With a screenplay by novelist and film critic Penelope Gilliatt, John Schlesinger’s Sunday Bloody Sunday (1971) was a pivotal moment in British cinema. After the Oscar-winning sensation of his New York street-hustler saga Midnight Cowboy (1969), Schlesinger returned to the UK for another groundbreaking portrayal of sexuality. His new film would prove radical by staying unusually true to everyday London life.
Sunday Bloody Sunday follows the complicated polyamorous love triangle between divorced job consultant Alex (Glenda Jackson), youthful sculptor Bob (Murray Head) and affluent doctor Daniel (Peter Finch). The tensions are high as it’s clear both Daniel and Alex want Bob for themselves. With their friends going on holiday, Alex attempts to keep Bob by playing at being a family and looking after their friends’ children for the weekend. But, as Bob has a job offer across the Atlantic, things don’t bode well for his two admirers.
Another hit with the critics, Schlesinger’s film earned a number of Oscar nominations as well as winning many of the major BAFTA categories that year. Newly released on Blu-ray, it’s a quintessential 1970s London film, with the city looking moody and elegant throughout.
Here’s how five key locations from the film look today.
Dr Hirsh’s house
The first location of note in the film is the house and private surgery of Dr Hirsh. It’s featured throughout the film in all of its lavish beauty. The house is not far from Earl’s Court at 38 Pembroke Square. The private tennis court is still there today backing on to a garden centre, so recreating the view was not quite possible, though the area retains the same sense of affluence.
The Hodsons’ house
Alex agrees to look after her friends’ children and dog over the weekend, giving her the excuse to play happy families with Bob, even if he eventually disappears halfway through to meet Daniel. The design of the house, not to say the lifestyle of the characters, implies that it’s in Hampstead. However, in reality Schlesinger filmed at a house in Wandsworth, still standing today at 5 Spencer Park, though currently undergoing major renovation work. A kind builder let me through the temporary entrance to take a photo of the doorway today.

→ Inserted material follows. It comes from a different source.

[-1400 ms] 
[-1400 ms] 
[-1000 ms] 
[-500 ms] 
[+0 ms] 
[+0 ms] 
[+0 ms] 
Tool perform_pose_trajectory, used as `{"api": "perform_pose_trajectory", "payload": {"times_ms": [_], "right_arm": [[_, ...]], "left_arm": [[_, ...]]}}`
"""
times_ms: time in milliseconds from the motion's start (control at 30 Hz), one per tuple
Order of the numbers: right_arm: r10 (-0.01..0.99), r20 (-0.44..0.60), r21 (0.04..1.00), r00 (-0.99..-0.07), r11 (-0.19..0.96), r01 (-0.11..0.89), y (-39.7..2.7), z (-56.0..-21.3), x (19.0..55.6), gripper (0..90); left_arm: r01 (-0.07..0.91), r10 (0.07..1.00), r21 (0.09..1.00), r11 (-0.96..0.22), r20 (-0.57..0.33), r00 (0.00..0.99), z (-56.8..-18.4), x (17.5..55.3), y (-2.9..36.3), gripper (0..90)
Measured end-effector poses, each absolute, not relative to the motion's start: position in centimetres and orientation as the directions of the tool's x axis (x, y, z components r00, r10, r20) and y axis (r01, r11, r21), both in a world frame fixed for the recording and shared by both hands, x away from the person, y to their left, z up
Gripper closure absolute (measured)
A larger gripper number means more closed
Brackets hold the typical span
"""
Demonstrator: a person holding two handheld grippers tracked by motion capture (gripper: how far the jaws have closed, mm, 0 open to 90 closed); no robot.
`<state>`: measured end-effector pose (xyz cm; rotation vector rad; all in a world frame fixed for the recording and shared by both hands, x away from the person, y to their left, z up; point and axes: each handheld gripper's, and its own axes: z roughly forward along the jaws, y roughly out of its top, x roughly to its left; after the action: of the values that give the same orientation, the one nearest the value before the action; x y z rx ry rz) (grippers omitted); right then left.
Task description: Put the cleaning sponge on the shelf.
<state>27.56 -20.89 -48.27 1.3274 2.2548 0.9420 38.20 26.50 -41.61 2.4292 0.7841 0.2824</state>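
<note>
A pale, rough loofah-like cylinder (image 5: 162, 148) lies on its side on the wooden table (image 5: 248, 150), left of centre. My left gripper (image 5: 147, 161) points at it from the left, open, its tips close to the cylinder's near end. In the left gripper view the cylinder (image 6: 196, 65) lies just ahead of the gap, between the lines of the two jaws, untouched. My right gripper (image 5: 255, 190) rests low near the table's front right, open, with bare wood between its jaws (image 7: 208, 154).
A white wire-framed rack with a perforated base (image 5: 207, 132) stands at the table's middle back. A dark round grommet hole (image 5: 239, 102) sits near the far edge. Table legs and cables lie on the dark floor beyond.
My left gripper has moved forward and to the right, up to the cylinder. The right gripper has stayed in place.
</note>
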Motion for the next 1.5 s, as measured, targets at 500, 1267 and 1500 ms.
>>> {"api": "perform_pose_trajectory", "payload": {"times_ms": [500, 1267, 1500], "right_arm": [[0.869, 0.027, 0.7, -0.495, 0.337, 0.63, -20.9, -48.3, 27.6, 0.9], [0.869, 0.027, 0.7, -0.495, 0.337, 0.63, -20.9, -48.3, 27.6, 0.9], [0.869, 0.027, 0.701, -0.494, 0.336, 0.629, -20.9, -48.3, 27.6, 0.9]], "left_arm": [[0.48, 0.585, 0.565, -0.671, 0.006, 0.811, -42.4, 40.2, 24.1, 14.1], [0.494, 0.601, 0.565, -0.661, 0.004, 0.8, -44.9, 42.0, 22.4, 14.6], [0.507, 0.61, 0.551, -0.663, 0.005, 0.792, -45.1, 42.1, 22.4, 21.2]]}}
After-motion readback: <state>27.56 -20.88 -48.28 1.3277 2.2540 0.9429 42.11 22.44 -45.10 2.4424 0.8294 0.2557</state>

The house is seen early on in the film at night and is used throughout for its vast interiors and garden shots. Towards the end of the film, we get to see the house properly from the outside when Alex and Daniel finally meet. Seeing that Daniel is with her friends, Alex opts to wait in the cold on the common directly outside the house. The patch of grass, adjacent to Wandsworth Common, is Spencer Park, the green space that gives the curving road its name.
A chance meeting
Dr Hirsh has a chance meeting with an old flame after a night at the theatre, allowing a view of the underside of London that his wealth usually distances him from. His night begins in a heavy shower before running to his car. The road is just behind Tottenham Court Road, at the junction between Percy Street and Charlotte Street.
St Alfege Church
When looking after the children, Alex and Bob take them on a wander around London. This allows for many evocative locations to be seen, documenting a part of London that has changed dramatically since filming. One of the unchanged locations we see early on is the church of St Alfege in Greenwich. The group walks down St Alfege Passage, where we see graves and some children scratching cars with bits of broken bottle. Eagle-eyed viewers may spot a very young Daniel Day-Lewis as one of these young vandals. The alleyway today has a fence protecting the rows of graves but is otherwise as seen in the film.
While in Greenwich, the group makes the most of their time and visits the Royal Observatory. They look out on to the view of Queen’s House and the Thames beyond it. Today, the podium they stand on to look out of the telescope is fitted with a small guide to the many monolithic buildings that stand on the other side of the water on Canary Wharf.
Later on the walk, after visiting Greenwich, one of the film’s most dramatic and unnervingly believable scenes occurs. While walking in an ambiguous park, hinting at the same Hampstead luxury implied throughout the film, one of the Hodsons’ children runs out on to a busy main road. She only narrowly avoids getting hit by a huge truck. The family dog, however, doesn’t fare quite so well.
The location is far from Hampstead, filmed in Barnes. The road the lorry is driving on is the winding Mill Hill Road, just before it joins with Station Road leading to Barnes Station. The paths meanwhile run parallel to the first houses on Cedars Road, and the path that the child runs down after the accident is now a thick forest path that eventually leads back to Station Road. It represents yet another of Schlesinger’s effective illusions in a film that almost uniquely implies its setting to be anywhere but the south London locations really shown.